Exclusionary Acts: The Un-Making of Black German Agency in Transnational Black (German) Studies 2/3

A Conversation between Nicola Lauré al-Samarai and Peggy Piesche. With paintings by Thenjiwe Niki Nkosi

This is the second part of a longer conversation between Nicola Lauré al-Samarai and Peggy Piesche. By discussing Black Studies in Germany and the US, the consumption of Blackness and the reproduction of exclusionary settings, they aim at opening up a critical transnational debate on forging strategies to create im-pertinent epistemologies and inter/personal politics of doing, both inside and beyond academia. The first part was published two weeks ago and the third of three parts was published - as well on - on December 29th, 2017.

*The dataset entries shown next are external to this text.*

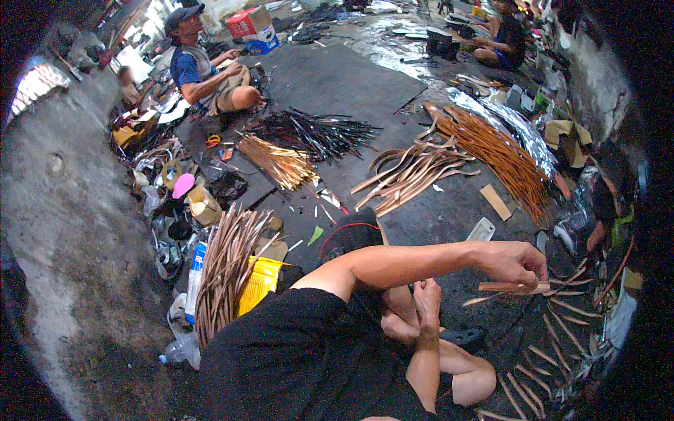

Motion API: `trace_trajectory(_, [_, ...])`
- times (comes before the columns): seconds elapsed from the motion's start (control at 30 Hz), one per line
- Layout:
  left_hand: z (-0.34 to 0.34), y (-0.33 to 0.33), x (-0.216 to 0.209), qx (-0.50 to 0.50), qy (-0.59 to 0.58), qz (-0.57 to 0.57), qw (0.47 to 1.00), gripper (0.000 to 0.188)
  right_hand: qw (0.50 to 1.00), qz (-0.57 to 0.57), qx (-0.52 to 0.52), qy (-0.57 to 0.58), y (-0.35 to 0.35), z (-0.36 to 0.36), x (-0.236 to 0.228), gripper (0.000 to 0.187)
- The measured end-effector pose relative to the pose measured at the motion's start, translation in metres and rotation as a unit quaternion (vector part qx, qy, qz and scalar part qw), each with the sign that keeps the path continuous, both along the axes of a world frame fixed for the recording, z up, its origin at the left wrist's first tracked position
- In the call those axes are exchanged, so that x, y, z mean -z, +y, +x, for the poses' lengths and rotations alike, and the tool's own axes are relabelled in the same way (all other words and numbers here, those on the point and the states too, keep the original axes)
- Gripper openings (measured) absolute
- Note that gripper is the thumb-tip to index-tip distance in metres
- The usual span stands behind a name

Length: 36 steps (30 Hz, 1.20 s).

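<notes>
My left arm reaches across to the right, and my left hand (518, 264) is curled closed at a bundle of flat light-brown strips (500, 287), apparently gripping it. More narrow strips (531, 384) lie spread in an arc on the dark floor just below. Closer to my body, my right hand (426, 303) is raised with its fingers pinched together; anything between them is too small to make out. Below the right hand are my bare bent legs (472, 379). A white tray-like piece (481, 229) lies beyond my left wrist.
Long brown strips (226, 270) stand bundled at my left beside a yellow package (259, 284) and a plastic bottle (184, 350). Ahead lie piles of tan (414, 172), orange-brown (496, 158), golden (278, 160) and black strips (319, 133). Two people (203, 67) sit farther off.
</notes>
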<state>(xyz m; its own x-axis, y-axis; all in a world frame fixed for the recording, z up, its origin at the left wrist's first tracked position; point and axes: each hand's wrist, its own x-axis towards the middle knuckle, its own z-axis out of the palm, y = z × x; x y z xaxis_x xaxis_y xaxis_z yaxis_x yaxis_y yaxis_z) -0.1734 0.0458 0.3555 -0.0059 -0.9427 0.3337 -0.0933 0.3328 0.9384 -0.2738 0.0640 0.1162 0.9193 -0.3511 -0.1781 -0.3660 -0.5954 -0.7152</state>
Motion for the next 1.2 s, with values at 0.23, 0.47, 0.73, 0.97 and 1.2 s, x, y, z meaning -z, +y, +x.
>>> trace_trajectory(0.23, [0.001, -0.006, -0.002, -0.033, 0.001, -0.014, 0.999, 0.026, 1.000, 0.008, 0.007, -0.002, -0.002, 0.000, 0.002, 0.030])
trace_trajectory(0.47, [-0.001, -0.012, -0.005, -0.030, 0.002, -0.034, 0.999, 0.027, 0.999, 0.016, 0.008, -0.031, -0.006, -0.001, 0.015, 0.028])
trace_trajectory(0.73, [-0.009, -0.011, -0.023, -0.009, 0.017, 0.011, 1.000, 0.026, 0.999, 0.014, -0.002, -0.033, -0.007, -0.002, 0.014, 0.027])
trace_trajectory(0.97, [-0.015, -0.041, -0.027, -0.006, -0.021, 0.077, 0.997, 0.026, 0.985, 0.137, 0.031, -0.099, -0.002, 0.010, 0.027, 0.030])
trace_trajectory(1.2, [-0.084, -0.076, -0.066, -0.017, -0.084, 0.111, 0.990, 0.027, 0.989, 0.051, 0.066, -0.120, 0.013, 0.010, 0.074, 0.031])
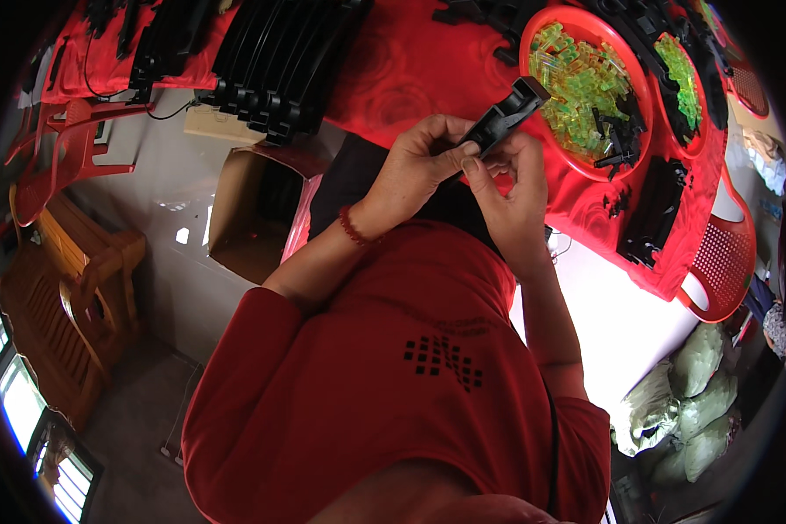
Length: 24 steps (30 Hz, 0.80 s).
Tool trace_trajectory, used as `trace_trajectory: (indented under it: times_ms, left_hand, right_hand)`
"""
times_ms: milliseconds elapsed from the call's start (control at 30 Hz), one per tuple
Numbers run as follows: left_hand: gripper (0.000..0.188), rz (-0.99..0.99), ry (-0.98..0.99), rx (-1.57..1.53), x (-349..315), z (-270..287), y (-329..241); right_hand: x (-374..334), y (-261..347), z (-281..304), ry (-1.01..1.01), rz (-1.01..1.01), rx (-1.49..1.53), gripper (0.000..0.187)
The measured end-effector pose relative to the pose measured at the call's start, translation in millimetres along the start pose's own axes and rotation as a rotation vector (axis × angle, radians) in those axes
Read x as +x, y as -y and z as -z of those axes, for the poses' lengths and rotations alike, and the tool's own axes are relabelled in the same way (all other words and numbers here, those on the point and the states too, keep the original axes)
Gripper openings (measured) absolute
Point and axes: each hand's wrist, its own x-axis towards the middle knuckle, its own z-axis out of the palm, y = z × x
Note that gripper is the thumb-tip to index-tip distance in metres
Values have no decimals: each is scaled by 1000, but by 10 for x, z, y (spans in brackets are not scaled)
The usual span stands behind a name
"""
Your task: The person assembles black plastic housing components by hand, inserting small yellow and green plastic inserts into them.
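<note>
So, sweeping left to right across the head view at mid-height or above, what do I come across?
Wooden chair, cardboard box, left hand, right hand, big red bowl, perforated chair.

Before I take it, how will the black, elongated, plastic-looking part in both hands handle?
The black part is probably stiff: it juts straight past the left hand and right hand without visible sag. Likely light for its size, since its far end looks hollowed. Its faintly glossy surface might be slippery.
</note>
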Motion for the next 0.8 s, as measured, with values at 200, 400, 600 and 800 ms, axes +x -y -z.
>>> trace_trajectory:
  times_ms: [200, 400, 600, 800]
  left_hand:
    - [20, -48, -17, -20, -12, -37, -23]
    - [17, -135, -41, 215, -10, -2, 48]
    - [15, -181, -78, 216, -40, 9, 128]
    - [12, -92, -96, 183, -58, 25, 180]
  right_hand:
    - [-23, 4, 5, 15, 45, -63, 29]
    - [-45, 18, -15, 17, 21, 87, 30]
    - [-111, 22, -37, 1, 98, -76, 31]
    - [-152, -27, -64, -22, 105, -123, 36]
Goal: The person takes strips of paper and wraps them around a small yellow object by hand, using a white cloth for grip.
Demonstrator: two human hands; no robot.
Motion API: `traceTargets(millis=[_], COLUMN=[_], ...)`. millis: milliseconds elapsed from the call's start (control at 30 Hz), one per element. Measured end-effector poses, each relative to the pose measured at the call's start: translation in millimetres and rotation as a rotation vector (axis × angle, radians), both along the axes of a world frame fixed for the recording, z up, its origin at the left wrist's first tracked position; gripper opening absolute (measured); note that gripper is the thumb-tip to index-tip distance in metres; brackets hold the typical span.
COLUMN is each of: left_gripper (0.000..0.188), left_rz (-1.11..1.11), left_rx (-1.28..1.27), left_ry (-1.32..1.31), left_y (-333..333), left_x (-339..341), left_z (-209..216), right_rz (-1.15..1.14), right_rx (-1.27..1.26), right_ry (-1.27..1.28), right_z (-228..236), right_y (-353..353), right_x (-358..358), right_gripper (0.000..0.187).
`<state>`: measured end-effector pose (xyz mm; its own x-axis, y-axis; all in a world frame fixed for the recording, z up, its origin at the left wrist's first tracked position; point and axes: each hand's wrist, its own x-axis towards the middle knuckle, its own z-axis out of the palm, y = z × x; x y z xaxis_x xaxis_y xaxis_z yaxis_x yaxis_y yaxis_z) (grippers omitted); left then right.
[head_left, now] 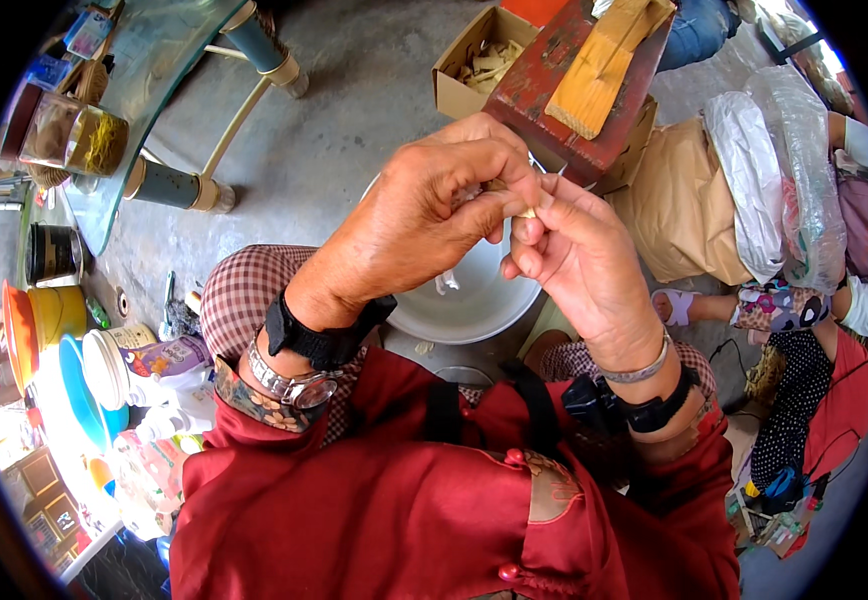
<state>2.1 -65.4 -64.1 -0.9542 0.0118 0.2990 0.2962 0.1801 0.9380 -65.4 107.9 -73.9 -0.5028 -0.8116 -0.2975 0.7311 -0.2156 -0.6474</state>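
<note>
My left hand (424, 200) and my right hand (589, 250) meet above a white basin (469, 305). Thumb and fingertips of both pinch a small pale yellowish piece (527, 212), mostly hidden by the fingers; its kind does not show. The left fingers curl inward, and a whitish scrap, partly covered, shows inside their curl. Below the left wrist, a thin whitish bit (446, 282) shows against the basin. Much of the basin's inside is behind my hands.
Ahead stands a worn red wooden bench (524, 110) bearing a yellow wood block (604, 75). Beside it, a cardboard box (452, 85) holds pale pieces. A glass table (169, 50) and tubs are left; a brown paper sack (679, 200) and another person's foot (679, 305) are right.
</note>
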Motion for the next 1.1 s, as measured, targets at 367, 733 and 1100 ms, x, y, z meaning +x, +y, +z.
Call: traceTargets(millis=[367, 733, 1100], left_gripper=[0.011, 0.013, 0.009], left_rz=[0.204, 0.199, 0.109], left_rx=[-0.169, -0.222, -0.055], left_ry=[0.024, -0.082, -0.272], left_y=[8.6, 9.5, 9.8], left_x=[-0.4, 2.0, 4.5], left_z=[-0.6, 2.5, -3.3], right_rz=[-0.074, -0.021, -0.002], right_rx=[0.117, 0.228, 0.32], right_ry=[0.222, 0.333, 0.371], right_z=[7.2, 10.2, 7.6], right_y=[-5.1, -2.8, -3.7], right_x=[2.1, -0.4, -1.5], right_gripper=[0.018, 0.016, 0.014])
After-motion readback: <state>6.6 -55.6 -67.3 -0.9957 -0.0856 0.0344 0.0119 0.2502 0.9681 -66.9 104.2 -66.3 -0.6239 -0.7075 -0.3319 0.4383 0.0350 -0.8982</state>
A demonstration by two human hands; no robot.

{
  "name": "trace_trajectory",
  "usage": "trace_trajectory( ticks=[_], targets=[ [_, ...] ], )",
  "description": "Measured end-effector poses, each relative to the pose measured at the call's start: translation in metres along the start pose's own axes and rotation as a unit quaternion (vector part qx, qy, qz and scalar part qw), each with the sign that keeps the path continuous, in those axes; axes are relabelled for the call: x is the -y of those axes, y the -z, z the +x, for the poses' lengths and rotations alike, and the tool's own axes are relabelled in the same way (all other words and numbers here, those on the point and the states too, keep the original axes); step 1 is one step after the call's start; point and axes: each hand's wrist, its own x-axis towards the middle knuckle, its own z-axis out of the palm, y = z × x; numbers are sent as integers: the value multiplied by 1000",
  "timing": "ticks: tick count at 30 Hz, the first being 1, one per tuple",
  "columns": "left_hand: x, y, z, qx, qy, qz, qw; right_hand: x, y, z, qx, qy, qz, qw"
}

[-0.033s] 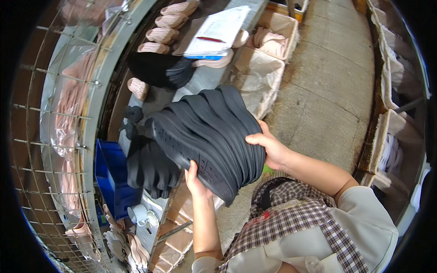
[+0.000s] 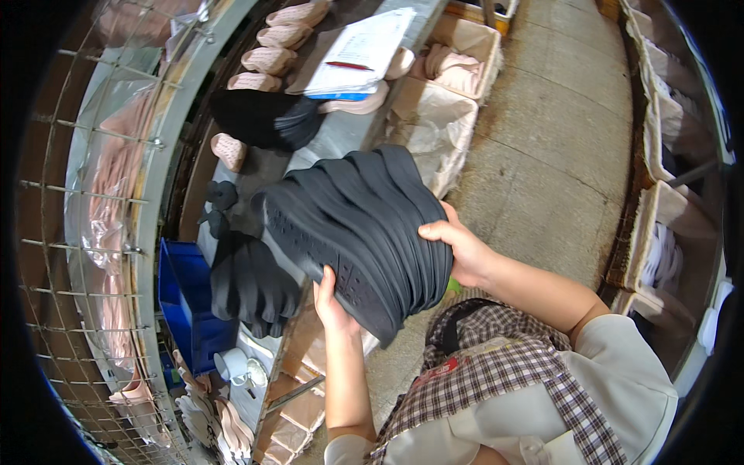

Thenjiwe Niki Nkosi, Obstacle, 2015 (oil on canvas) Thank you for bringing up Adichie’s important remark! Its relevancy for our discussion becomes even more obvious if we apply it to the problem of collective stories and read it together with Edward Said’s consideration that ‘the power to narrate, or to block other narratives from forming and emerging (...) constitutes one of the main connections between [culture and imperialism]’.[1] It is these processes of making a story ‘definite’ that, in the field of Black German Studies, have produced quite disturbing politics of representation. By saying this, I do not at all mean to disregard story-based approaches. I do think, however, that these approaches should be met with caution. As they are embedded in and subjected to a deeply unequal interplay of transnational discourses, they exhibit the effects of powerful structural conditions while, at the same time, their interpretative results are located at the contradictory, multiple encoded interstice of hegemonic and resistant ways of knowledge production. The latter aspect is of particular importance if we want to discuss ‘internal’ processes, dynamics and pitfalls pertaining to interdiasporic Black politics of meaning (making).

Let me, therefore, stick with the ‘story’ for a moment. In Black American and Black German epistemologies the principle of the lived experience as a central criterion of meaning cannot be overestimated.[2] In both contexts, concrete experience is valued as an important source to identify self-determined – i.e. literally authorised – sites of subjectivity and resistance. What happens, though, if a marginalised yet authorised story or an entire yet always selective body of authorised stories is transferred to a marginalised yet more powerful definitional setting with dissimilar paradigms of perception and interpretation? How is a marginalised yet authorised story or an entire yet always selective body of authorised stories re/read, re/placed and con/formed within the determinations and delineations of a marginalised yet more powerful scholarly field? I am posing these questions because the very medium of the story exemplifies, par excellence, the contradictory relationship between discursive acts to narrate a story in order to re-possess it and discursive acts to grasp[3] a story in order to canonise it.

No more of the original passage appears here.